* Exercise brief
For each line below that contains the word "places", return that line.

Extracted data entries:
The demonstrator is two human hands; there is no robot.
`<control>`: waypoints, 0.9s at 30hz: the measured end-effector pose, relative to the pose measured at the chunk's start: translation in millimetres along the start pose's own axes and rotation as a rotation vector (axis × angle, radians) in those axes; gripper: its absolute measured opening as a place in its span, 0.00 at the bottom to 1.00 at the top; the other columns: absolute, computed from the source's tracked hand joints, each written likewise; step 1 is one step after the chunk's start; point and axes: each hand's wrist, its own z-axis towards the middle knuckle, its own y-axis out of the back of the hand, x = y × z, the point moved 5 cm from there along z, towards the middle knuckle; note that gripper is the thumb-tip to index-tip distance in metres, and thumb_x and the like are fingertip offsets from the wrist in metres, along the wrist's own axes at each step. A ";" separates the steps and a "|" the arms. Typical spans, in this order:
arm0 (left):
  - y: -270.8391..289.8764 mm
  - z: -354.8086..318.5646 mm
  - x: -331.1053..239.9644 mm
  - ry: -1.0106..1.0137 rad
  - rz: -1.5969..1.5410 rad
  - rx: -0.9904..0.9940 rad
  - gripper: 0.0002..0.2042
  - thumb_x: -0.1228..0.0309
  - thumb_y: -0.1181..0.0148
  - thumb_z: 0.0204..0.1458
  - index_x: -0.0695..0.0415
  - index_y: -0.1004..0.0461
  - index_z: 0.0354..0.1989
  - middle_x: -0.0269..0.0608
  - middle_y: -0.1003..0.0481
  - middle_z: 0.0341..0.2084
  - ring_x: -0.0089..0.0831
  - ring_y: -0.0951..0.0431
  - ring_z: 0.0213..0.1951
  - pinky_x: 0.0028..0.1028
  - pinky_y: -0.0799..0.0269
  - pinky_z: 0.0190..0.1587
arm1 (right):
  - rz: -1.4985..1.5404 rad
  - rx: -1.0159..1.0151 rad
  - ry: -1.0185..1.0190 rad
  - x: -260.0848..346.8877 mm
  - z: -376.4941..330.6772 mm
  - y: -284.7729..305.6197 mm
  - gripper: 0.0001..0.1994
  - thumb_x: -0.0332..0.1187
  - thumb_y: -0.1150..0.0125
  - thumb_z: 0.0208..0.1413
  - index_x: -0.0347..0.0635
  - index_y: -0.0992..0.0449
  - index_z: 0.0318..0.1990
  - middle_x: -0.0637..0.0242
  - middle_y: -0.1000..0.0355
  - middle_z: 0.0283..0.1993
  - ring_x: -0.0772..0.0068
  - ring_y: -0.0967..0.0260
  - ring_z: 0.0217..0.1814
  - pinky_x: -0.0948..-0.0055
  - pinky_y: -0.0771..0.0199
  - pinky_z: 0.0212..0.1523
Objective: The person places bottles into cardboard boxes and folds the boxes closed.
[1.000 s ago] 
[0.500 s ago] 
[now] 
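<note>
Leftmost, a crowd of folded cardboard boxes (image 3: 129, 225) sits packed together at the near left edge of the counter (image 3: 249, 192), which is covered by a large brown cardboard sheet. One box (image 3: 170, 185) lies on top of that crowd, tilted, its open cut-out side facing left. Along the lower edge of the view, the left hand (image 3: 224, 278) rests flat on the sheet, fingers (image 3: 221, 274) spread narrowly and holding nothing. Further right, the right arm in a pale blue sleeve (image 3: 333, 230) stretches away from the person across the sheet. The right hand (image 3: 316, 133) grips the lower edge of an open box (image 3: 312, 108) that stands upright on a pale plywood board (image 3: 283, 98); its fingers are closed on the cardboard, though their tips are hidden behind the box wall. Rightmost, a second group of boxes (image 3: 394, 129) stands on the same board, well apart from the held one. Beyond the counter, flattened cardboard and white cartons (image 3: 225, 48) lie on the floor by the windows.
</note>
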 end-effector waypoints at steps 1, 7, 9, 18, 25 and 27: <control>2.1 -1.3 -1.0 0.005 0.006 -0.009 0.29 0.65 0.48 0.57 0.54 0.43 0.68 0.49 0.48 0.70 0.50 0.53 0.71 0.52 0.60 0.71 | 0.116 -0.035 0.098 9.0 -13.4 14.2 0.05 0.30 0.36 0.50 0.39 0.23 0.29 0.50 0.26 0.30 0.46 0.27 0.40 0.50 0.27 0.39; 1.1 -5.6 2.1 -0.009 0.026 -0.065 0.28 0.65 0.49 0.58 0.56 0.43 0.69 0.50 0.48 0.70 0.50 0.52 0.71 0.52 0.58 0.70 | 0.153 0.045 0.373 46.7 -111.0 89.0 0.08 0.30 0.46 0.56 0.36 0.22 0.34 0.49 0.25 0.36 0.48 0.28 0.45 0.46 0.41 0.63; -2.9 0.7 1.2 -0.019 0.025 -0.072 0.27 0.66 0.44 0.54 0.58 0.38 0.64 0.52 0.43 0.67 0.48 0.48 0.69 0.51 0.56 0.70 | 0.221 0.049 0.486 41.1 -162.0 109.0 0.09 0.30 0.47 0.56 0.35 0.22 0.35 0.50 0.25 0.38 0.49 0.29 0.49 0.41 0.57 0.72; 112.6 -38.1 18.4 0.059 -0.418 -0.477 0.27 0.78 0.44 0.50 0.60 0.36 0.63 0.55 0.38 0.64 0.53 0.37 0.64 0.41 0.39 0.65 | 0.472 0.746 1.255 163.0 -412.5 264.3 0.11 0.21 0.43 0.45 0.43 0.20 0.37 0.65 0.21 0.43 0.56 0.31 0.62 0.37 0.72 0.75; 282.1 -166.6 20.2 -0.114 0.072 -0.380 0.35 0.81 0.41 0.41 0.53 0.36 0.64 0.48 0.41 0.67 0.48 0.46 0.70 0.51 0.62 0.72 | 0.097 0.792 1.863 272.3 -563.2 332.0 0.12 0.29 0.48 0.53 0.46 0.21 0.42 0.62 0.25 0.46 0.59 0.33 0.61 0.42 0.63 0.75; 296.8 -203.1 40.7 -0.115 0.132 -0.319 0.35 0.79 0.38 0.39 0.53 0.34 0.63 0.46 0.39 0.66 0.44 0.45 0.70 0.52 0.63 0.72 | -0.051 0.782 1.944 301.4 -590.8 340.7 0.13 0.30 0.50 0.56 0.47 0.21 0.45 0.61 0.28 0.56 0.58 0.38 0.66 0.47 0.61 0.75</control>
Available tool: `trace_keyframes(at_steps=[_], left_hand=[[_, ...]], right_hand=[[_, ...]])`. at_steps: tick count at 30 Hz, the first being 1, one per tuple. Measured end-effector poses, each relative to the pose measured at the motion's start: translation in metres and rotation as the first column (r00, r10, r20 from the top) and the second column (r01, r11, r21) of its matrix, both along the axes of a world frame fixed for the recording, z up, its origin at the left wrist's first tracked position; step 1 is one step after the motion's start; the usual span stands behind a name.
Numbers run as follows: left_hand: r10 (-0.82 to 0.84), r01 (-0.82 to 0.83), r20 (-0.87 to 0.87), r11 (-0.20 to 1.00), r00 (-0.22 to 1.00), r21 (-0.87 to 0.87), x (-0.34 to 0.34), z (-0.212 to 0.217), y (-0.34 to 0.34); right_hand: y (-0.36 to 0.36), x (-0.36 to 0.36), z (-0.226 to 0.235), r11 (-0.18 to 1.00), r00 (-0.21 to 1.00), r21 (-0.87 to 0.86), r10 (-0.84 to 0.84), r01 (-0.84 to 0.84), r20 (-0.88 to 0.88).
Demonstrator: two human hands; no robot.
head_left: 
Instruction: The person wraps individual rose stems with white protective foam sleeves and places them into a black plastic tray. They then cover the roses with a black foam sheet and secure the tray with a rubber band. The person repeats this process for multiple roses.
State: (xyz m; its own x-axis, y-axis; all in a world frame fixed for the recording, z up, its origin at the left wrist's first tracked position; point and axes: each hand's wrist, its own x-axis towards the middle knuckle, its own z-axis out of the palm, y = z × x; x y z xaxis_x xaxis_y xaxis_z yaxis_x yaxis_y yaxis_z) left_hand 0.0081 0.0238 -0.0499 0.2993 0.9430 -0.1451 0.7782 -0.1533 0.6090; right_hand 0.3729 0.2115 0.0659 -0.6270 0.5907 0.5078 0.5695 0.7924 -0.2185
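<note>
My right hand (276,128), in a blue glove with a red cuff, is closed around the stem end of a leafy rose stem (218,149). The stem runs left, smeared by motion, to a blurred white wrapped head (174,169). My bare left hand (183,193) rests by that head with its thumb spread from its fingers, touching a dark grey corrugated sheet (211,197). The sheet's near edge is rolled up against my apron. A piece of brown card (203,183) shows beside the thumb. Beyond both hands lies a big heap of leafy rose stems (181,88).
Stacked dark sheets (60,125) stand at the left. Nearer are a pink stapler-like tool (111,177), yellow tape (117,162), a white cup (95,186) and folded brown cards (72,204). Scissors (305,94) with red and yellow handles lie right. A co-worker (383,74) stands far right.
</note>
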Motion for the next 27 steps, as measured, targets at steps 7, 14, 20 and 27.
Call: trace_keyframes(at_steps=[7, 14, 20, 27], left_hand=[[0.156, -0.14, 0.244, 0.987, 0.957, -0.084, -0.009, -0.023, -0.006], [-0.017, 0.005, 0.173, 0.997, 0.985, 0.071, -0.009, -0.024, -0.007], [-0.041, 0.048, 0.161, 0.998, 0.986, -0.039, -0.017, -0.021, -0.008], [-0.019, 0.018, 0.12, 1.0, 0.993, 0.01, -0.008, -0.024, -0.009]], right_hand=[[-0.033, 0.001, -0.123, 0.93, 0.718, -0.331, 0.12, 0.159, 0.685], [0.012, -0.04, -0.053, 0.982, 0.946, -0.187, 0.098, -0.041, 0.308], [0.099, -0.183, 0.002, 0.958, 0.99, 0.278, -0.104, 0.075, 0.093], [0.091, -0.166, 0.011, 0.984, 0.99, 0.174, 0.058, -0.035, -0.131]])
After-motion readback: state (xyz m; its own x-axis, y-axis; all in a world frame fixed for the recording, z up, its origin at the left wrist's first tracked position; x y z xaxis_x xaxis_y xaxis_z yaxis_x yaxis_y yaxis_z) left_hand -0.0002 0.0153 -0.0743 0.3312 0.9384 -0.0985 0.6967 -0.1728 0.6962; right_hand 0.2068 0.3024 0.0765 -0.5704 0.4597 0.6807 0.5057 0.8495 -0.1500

* Response area
Objective: The person places bottles into cardboard boxes and folds the boxes closed.
Instruction: The person wraps individual rose stems with white protective foam sleeves and places them into a black plastic tray. They then cover the roses with a black foam sheet and secure the tray with a rubber band. The person repeats this process for multiple roses.

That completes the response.